◆ **WHAT YOU NEED TO DO**
Would you reproduce the data below exactly, please, leaving out its images?

◆ **SOURCE MATERIAL**
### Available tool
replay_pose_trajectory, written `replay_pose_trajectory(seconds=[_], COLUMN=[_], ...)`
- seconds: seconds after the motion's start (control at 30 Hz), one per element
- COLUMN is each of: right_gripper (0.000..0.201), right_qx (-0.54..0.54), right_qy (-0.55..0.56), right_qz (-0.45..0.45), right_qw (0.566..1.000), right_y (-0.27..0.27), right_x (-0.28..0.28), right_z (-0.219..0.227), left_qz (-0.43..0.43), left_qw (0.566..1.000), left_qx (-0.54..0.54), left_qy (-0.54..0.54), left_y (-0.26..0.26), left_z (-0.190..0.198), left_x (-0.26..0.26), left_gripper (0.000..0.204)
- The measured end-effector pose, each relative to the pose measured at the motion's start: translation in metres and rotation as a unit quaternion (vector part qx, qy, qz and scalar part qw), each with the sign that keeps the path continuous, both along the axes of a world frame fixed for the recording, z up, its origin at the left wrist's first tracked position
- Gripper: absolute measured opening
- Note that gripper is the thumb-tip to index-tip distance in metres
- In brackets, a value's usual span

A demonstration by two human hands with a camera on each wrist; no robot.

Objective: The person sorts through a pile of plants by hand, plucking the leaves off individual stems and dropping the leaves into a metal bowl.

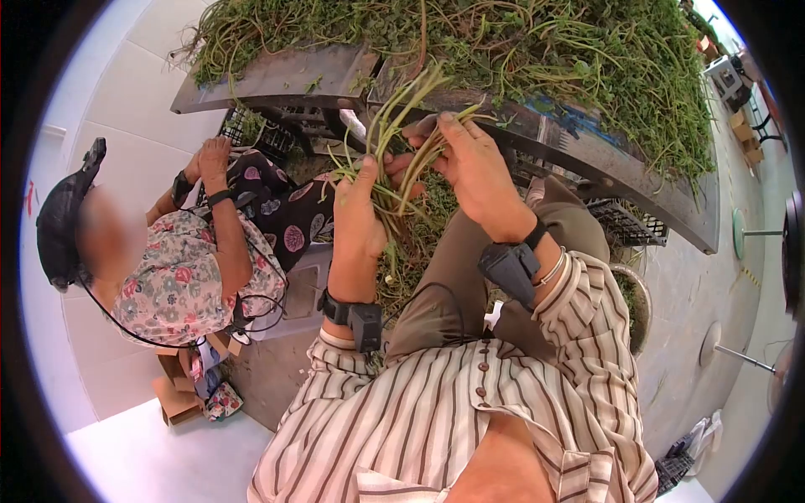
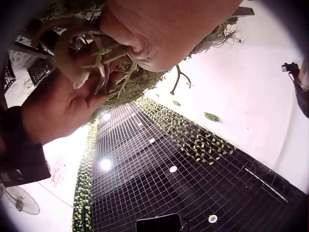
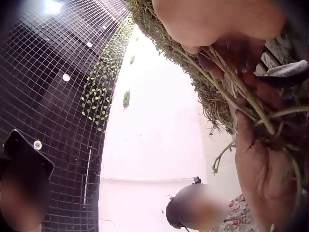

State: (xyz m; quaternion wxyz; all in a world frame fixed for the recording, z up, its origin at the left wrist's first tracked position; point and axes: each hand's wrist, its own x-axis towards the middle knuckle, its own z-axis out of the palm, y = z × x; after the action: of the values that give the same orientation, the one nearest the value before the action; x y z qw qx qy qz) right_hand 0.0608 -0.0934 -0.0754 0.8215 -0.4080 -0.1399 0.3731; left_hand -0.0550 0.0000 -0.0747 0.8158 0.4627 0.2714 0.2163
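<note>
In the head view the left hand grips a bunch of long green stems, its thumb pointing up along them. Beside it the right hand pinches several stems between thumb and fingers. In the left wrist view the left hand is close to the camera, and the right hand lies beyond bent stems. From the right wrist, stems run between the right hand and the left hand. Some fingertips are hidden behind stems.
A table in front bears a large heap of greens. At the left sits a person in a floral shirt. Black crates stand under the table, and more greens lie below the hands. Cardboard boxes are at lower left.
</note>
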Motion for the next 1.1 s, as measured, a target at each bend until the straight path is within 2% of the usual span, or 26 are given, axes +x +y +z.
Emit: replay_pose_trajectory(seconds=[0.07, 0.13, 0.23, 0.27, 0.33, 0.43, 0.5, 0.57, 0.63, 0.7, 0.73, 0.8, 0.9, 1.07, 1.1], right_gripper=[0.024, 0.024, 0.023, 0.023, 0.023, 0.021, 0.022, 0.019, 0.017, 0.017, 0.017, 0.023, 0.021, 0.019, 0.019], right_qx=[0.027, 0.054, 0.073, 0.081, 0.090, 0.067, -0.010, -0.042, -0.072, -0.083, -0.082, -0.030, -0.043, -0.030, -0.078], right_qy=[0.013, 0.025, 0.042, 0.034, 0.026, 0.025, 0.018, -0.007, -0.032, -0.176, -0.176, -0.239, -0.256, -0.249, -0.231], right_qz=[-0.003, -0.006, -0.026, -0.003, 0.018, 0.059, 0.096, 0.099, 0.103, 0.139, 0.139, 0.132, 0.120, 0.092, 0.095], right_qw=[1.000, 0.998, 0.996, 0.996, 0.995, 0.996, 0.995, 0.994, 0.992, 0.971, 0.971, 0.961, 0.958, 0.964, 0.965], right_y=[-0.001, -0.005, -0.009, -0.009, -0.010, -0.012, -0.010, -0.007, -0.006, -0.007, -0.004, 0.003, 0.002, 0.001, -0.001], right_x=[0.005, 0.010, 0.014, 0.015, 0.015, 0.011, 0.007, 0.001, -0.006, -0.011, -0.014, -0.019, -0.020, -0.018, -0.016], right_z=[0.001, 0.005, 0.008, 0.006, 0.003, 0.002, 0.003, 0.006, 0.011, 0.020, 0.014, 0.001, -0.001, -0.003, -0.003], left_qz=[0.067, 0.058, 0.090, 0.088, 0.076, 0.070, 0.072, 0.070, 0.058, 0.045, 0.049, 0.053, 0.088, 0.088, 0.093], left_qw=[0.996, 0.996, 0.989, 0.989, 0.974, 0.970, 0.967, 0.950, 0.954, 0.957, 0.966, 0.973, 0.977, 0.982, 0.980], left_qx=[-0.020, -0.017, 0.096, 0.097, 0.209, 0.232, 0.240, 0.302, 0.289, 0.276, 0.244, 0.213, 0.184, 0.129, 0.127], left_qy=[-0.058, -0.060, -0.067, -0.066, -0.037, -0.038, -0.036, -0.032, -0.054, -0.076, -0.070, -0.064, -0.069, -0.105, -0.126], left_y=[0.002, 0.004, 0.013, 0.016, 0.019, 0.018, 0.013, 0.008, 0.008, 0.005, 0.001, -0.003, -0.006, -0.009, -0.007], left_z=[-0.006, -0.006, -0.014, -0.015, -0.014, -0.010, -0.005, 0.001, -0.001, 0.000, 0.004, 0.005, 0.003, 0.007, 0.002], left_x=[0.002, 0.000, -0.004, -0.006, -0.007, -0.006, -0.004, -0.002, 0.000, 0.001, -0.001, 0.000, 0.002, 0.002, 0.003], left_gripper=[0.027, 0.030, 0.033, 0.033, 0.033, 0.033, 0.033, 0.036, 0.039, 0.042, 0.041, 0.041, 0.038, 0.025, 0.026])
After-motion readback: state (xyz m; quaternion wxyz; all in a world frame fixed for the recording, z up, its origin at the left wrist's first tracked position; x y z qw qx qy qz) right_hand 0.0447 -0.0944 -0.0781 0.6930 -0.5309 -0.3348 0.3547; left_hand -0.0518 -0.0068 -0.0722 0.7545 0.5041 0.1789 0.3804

◆ **WRITTEN REPLY**
### Available tool
replay_pose_trajectory, written `replay_pose_trajectory(seconds=[_], COLUMN=[_], ...)`
- seconds: seconds after the motion's start (control at 30 Hz), one per element
- COLUMN is each of: right_gripper (0.000..0.201), right_qx (-0.54..0.54), right_qy (-0.55..0.56), right_qz (-0.45..0.45), right_qw (0.566..1.000), right_y (-0.27..0.27), right_x (-0.28..0.28), right_z (-0.219..0.227), left_qz (-0.43..0.43), left_qw (0.566..1.000), left_qx (-0.54..0.54), left_qy (-0.54..0.54), left_y (-0.26..0.26), left_z (-0.190..0.198), left_x (-0.26..0.26), left_gripper (0.000..0.204)
- The measured end-effector pose, each relative to the pose measured at the motion's start: translation in metres and rotation as a unit quaternion (vector part qx, qy, qz and scalar part qw), each with the sign that keeps the path continuous, both along the axes of a world frame fixed for the recording, z up, its origin at the left wrist's first tracked position
- Gripper: absolute measured opening
- Note that gripper is the thumb-tip to index-tip distance in metres
- In brackets, a value's usual span

A demonstration by two human hands with a camera on each wrist; no robot.

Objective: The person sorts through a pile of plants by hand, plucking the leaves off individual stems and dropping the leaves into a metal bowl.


State: (xyz m; quaternion wxyz; all in a world frame fixed for the recording, z up, its origin at the left wrist's first tracked position; point and axes: each hand's wrist, its own x-axis towards the middle knuckle, its own z-axis out of the palm, y = z × x; after the action: of the values that give the same orientation, the one nearest the value before the action; x y z qw qx qy qz) right_hand 0.0608 -0.0934 -0.0754 0.8215 -0.4080 -0.1399 0.3731; left_hand -0.0550 0.0000 -0.0747 0.8158 0.4627 0.2714 0.2163
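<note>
In the head view the left hand grips a bunch of long green stems, its thumb pointing up along them. Beside it the right hand pinches several stems between thumb and fingers. In the left wrist view the left hand is close to the camera, and the right hand lies beyond bent stems. From the right wrist, stems run between the right hand and the left hand. Some fingertips are hidden behind stems.
A table in front bears a large heap of greens. At the left sits a person in a floral shirt. Black crates stand under the table, and more greens lie below the hands. Cardboard boxes are at lower left.
</note>
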Motion for the next 1.1 s, as measured, a target at each bend until the straight path is within 2% of the usual span, or 26 are given, axes +x +y +z.
Emit: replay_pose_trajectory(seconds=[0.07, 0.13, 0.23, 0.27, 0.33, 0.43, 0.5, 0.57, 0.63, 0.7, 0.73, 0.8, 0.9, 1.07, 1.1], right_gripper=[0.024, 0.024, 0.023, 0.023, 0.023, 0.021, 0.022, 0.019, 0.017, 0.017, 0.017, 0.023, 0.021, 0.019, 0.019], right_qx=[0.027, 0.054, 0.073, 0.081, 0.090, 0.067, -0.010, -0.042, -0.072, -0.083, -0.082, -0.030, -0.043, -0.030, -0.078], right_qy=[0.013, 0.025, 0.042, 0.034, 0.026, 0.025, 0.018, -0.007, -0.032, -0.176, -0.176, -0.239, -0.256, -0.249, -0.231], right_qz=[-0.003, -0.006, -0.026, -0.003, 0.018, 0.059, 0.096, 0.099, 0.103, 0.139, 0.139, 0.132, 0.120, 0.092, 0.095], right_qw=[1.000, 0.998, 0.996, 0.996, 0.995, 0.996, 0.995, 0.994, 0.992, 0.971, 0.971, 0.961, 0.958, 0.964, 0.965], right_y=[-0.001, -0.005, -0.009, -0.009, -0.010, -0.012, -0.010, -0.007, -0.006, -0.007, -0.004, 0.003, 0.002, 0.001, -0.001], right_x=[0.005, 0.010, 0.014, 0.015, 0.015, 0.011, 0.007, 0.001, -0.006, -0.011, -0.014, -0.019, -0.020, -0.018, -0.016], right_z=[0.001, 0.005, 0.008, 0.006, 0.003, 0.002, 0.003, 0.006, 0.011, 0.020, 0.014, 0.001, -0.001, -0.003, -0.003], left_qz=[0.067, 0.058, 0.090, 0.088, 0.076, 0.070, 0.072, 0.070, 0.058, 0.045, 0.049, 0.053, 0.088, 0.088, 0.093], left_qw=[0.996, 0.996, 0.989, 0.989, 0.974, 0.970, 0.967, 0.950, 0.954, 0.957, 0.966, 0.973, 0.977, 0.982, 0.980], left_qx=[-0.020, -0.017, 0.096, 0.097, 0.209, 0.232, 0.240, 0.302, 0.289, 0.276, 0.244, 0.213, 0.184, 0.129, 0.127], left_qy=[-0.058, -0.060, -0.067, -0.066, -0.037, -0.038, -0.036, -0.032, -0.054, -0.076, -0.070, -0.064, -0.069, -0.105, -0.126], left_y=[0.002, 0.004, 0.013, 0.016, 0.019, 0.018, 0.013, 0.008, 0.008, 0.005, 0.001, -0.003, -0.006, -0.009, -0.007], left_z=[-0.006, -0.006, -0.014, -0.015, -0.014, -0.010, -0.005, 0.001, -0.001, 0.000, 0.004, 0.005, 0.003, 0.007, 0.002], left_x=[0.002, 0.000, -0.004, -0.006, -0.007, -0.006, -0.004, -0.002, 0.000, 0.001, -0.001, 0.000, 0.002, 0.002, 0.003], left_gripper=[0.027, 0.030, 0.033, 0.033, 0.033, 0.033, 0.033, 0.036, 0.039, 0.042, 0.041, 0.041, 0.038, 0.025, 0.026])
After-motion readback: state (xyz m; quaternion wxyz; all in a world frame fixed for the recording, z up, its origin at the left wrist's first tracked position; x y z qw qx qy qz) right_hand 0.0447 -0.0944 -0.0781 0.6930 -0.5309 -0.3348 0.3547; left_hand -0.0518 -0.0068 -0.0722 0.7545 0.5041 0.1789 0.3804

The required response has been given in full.